I can't believe that this conversation is still going on. Everyone does realize that, in post 27 of this thread, someone who works in the Office Of the President reached out to the OP in attempt to take care of his problem, right?

Maybe it's possible that I'm misunderstanding, but it seems to me that someone who is actually authorized to make these decisions has decided that the 2 year commitment for the 86 year old dementia patient can be waived. 

Shouldn't that be the end of the discussion?


----------



## Tom Robertson (Nov 15, 2005)

<laughs at self> !rolling

I actually missed his post, somehow. Thanks for the reminder. 

Peace,
Tom


----------



## Mike Greer (Jan 20, 2004)

Bill Broderick said:


> I can't believe that this conversation is still going on. Everyone does realize that, in post 27 of this thread, someone who works in the Office Of the President reached out to the OP in attempt to take care of his problem, right?
> 
> Maybe it's possible that I'm misunderstanding, but it seems to me that someone who is actually authorized to make these decisions has decided that the 2 year commitment for the 86 year old dementia patient can be waived.
> 
> Shouldn't that be the end of the discussion?


I read it as an offer of help - not as 'it's fixed'.


----------



## inkahauts (Nov 13, 2006)

If they have deminsia and are being moved somewhere else, then they likely can't be using Directv anymore, and therefore should be able to get it shut off since they have moved somewhere where Directv is not an actual option in the first place. I do believe that gets you out of a contract no matter what.

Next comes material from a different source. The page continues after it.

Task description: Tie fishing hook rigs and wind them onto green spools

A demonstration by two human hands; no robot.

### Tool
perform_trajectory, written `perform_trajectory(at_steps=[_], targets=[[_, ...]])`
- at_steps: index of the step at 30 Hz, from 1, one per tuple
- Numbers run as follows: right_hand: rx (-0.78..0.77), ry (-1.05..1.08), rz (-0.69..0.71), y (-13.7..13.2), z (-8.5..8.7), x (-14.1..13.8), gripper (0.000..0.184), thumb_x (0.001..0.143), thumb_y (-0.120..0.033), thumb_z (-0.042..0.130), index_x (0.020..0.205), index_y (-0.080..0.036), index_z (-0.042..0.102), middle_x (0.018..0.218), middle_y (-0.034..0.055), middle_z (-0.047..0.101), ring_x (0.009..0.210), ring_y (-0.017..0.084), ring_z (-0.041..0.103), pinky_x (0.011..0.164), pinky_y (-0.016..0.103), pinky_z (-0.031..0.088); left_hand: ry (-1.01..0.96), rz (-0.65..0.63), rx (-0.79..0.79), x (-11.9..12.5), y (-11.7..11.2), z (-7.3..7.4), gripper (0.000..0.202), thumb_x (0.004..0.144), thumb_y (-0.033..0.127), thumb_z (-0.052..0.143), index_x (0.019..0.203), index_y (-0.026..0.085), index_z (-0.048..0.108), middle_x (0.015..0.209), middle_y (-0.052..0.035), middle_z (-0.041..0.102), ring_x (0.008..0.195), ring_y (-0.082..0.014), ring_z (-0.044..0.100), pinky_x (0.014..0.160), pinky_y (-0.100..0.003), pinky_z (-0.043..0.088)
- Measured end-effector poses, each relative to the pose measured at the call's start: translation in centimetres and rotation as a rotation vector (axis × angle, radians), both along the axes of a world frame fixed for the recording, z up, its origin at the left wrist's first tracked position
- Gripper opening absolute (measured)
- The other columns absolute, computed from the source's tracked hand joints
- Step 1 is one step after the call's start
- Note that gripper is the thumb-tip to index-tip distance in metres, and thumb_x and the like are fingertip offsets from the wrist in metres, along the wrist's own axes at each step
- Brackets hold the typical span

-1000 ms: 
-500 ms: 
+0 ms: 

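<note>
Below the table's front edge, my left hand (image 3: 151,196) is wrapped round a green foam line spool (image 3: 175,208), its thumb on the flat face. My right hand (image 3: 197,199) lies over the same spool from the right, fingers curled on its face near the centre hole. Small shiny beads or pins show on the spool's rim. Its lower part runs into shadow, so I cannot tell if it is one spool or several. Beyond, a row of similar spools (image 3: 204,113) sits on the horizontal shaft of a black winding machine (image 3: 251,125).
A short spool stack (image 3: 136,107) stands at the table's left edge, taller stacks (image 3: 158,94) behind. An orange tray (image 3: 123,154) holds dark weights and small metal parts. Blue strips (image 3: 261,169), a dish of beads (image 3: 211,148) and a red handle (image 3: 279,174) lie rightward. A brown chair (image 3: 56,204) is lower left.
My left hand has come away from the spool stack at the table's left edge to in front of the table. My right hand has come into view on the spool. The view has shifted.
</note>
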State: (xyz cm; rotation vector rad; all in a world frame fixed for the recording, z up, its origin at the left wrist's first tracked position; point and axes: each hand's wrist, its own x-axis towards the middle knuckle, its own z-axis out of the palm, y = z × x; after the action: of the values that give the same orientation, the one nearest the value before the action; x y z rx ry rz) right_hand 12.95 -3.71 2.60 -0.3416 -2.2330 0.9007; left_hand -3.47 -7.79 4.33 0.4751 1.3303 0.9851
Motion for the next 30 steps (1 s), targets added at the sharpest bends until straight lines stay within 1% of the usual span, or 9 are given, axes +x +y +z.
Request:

I don't get how the EFT is so high, unless they just signed up very recently.

And anyone who thinks someone who suddenly has dimensa should still be made to pay the EFT even though they can no longer use the service at all should take a long walk off a short cliff. Sorry, but you have obviously never dealt with it before if you have that attitude. 

I would sincerely hope that Directv (if gone trough Ellens office) would not charge the EFT and take care of this.


----------



## Volatility (May 22, 2010)

I am a crg rep- if I had gotten that call, I would have done everything I could to try to get someone to waive the contract. You may want to call back, a lot of times it is up to the person you speak with what gets done.


----------



## timothy2001 (Jul 31, 2011)

My wife and I have been so busy moving and caring for her Uncle and his son this is the first opportunity I have had to check on my post. Thank you so much to all who have contributed, we are in NC visiting our son who is deploying to Afghanistan and when we get back next week I will contact DTV and settle things. 

He was very likely not of sound mind when he signed but I don't think that is the point. It makes sense to provide relief to the contract and it appears DTV will do the right thing. There are some pretty hard core posts here but I appreciate everyone's input especially those that provided a path to get him his money back. These exceptions have to be a tiny portion of their revenue and the PR benefit they get from it far outweighs the $400. 

Tim


----------



## SamC (Jan 20, 2003)

Free legal advice (non-lawyer) :

- If you uncle does not have $400, then what can DirecTV do about it? I agree that legally and morally the bill should be paid, but, at the end of the day, all DirecTV can do is sue. So when they start calling, etc, just tell them he has no money and to pound sand. 

- So they sue. If you sue an incompentent person, he is entitled to a "guardian ad litem", which will be a local lawyer, who gets paid, depending on the state, by either legal aid, the plaintiff (i.e. DirecTV) or the Court. He will make more than the $400. At the end of the day, DirecTV's bottom feeding collection lawyers know that, and will let it go.

- So they sue, get around the incompent thing and then? We are back to #1 above. Cannot get blood from a turnip. They get a judgement, which, if you have already sold his property, is uncollectable. You cannot attach SS in any state, and cannot attach a pension in most. Tell them to have a nice day.


----------



## Volatility (May 22, 2010)

SamC said:


> Free legal advice (non-lawyer) :
> 
> - If you uncle does not have $400, then what can DirecTV do about it? I agree that legally and morally the bill should be paid, but, at the end of the day, all DirecTV can do is sue. So when they start calling, etc, just tell them he has no money and to pound sand.
> 
> ...


I never heard of DirecTV sueing someone for not paying the ecf. That doesn't mean they never do just from what I have seen they write off the account to a collections agency. Then that agency will try to collect and if they can not it will of course go against your credit. The agency nor DirecTV is allowed to harrass and intimate people to pay: the FTC has come forward with the FDCPA, which gives debtors legal rights to sue those debt collectors who illegally threaten, intimidate or harass them. Now DirecTV will sue you in a second faster than you can say hot potato if they find out you are commiting satellite fraud like doing illegal stuff with the access cards but this I wouldn't think so


----------



## NR4P (Jan 16, 2007)

Tim (OP)
Please let us know how Directv handled this with an offer to help. I am sure many of us would like to know.

Here's 2 related examples.
-An extended family member dies, has a lease on his car with Infiniti, not married, no kids, other family members reach out to Infiniti and show death certificate and try to hand them keys. Response: Pay the rest of the lease or our lawyers will come after the family/estate. Offer to hand over keys met with no way.
-Very recently another extended family member passed on. Spouse who has another car goes to Buick to tell them similar story. The person leasing the car (their name only) has died, spouse has another car under a lease and already has those payments. Asks to return car, end lease. Front line people elevate it. Buick says, Of Course.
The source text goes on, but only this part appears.